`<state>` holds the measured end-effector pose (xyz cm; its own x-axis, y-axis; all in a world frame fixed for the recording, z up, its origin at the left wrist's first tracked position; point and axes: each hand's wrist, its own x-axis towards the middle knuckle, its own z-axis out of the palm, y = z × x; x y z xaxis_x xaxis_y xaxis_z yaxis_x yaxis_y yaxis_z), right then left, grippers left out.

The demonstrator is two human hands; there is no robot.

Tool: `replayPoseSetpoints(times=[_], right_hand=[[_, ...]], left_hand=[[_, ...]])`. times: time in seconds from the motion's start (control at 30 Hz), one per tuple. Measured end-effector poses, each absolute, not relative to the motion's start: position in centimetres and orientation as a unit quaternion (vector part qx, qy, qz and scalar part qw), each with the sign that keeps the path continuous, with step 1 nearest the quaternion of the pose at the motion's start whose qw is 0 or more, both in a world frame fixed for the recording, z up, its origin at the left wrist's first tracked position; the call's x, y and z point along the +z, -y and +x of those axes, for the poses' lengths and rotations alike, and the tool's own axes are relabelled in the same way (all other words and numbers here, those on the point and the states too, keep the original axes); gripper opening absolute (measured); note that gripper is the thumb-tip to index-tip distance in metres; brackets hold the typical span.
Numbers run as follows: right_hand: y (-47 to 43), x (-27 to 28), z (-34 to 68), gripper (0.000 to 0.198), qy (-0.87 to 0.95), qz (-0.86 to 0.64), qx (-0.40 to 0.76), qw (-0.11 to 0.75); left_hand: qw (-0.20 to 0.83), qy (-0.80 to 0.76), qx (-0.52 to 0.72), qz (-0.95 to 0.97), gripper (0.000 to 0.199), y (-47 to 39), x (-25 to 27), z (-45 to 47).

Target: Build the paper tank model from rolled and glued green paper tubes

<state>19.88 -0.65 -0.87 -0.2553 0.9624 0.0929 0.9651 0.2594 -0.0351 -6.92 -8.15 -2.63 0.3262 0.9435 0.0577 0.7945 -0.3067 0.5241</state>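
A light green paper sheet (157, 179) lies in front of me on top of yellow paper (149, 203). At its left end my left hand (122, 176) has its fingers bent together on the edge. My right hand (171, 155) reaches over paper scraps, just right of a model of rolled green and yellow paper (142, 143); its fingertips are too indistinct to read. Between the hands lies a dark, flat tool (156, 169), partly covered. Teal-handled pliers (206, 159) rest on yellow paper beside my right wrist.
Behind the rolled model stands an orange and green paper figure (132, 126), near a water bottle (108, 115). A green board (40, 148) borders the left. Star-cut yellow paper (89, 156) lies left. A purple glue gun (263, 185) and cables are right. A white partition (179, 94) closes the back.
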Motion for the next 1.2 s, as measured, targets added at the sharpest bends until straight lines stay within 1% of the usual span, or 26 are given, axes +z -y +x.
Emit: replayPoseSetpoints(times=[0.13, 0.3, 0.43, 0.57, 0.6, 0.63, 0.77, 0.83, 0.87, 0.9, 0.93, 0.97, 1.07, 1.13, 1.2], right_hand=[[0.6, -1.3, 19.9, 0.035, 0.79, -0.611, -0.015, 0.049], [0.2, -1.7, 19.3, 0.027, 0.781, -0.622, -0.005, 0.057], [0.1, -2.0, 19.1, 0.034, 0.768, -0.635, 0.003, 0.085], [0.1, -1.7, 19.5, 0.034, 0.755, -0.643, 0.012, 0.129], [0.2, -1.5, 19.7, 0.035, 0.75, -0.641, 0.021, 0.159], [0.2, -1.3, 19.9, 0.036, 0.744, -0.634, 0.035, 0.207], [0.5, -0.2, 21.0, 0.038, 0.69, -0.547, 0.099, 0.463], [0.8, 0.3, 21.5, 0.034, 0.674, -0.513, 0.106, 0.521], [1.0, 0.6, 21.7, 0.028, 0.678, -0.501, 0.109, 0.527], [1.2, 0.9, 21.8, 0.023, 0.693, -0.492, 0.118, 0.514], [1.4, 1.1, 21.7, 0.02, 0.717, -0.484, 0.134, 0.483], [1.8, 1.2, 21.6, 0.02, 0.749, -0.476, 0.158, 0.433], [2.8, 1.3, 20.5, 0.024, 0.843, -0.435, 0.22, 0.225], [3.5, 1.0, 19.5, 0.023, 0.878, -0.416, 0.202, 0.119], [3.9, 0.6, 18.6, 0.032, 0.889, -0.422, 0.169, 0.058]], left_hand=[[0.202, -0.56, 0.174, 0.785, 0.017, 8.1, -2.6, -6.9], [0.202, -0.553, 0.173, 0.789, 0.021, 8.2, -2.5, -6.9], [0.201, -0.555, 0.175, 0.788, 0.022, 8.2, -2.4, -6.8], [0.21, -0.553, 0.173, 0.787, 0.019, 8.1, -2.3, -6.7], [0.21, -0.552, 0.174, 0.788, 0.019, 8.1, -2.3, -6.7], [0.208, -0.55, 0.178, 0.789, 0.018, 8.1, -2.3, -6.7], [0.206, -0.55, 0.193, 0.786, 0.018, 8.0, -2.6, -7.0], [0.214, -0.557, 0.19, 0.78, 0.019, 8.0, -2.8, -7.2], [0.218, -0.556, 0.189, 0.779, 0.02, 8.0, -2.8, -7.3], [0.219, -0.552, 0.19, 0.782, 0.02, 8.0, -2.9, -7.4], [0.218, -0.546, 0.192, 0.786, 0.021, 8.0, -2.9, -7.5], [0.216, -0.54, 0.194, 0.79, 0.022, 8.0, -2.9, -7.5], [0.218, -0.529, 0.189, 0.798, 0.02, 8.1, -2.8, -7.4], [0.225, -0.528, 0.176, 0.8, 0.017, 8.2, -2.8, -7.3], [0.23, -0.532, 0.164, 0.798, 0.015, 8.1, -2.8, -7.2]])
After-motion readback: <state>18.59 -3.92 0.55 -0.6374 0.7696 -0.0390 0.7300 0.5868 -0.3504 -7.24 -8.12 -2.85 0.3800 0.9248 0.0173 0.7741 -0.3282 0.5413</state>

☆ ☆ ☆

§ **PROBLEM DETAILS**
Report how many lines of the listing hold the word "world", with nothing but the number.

§ **PROBLEM SOLUTION**
2